▶ WHAT THIS TASK INVOLVES
Output all of the data below without changing a word, and exclude the pictures.

▶ PROVIDED DATA
************

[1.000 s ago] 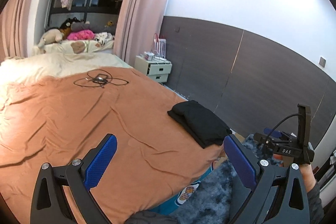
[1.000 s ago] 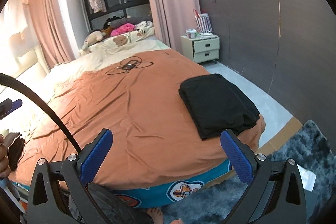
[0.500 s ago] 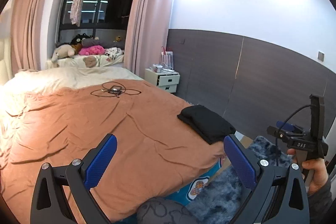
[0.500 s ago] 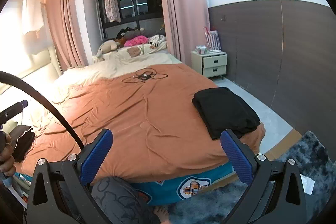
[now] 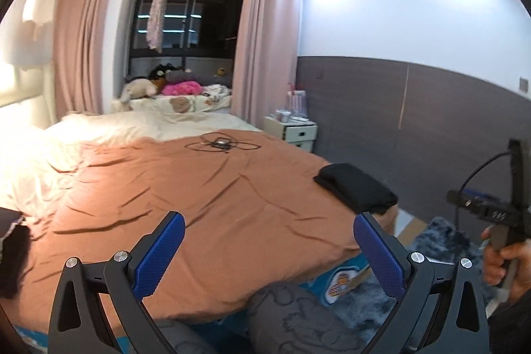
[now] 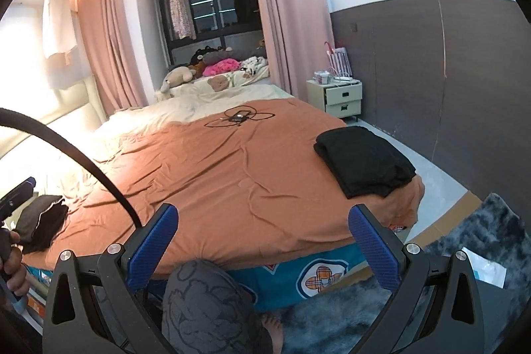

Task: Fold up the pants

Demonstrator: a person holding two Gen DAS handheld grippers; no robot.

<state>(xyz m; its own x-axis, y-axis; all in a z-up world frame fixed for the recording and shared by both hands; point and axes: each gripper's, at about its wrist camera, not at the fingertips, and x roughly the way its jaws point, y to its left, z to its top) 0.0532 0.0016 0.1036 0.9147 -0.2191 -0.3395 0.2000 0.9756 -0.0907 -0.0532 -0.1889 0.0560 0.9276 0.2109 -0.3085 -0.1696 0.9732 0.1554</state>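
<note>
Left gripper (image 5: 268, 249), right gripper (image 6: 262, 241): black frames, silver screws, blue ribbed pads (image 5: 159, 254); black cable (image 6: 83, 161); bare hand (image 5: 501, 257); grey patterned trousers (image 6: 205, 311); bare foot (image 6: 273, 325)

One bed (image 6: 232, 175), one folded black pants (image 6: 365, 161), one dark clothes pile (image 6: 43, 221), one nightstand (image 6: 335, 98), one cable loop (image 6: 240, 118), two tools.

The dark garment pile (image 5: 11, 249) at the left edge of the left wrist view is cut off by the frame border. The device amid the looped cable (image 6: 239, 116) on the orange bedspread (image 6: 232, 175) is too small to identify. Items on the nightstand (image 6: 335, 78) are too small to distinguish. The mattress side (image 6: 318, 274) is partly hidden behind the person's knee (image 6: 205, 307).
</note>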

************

▶ ANSWER FOR THIS EXERCISE
[1.000 s ago] 
[1.000 s ago] 
[0.500 s ago] 
[0.500 s ago] 
[now] 
[now] 

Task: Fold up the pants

Demonstrator: a person holding two Gen DAS handheld grippers; no robot.

<state>(xyz m; its own x-axis, y-axis; all in a z-up world frame fixed for the recording and shared by both hands; point and axes: each gripper's, at about its wrist camera, not at the fingertips, and x roughly the way its jaws point, y to its left, z to its top) 0.0532 0.0016 0.1036 0.9147 -0.2191 -0.3395 0.2000 0.9756 -0.0907 -0.0532 -0.1889 0.0560 0.9276 0.2109 -0.3085 -0.1696 0.9732 0.1554</state>
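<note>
Left gripper (image 5: 268, 249), right gripper (image 6: 262, 241): black frames, silver screws, blue ribbed pads (image 5: 159, 254); black cable (image 6: 83, 161); bare hand (image 5: 501, 257); grey patterned trousers (image 6: 205, 311); bare foot (image 6: 273, 325)

One bed (image 6: 232, 175), one folded black pants (image 6: 365, 161), one dark clothes pile (image 6: 43, 221), one nightstand (image 6: 335, 98), one cable loop (image 6: 240, 118), two tools.

The dark garment pile (image 5: 11, 249) at the left edge of the left wrist view is cut off by the frame border. The device amid the looped cable (image 6: 239, 116) on the orange bedspread (image 6: 232, 175) is too small to identify. Items on the nightstand (image 6: 335, 78) are too small to distinguish. The mattress side (image 6: 318, 274) is partly hidden behind the person's knee (image 6: 205, 307).
</note>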

No more output is expected for this exercise.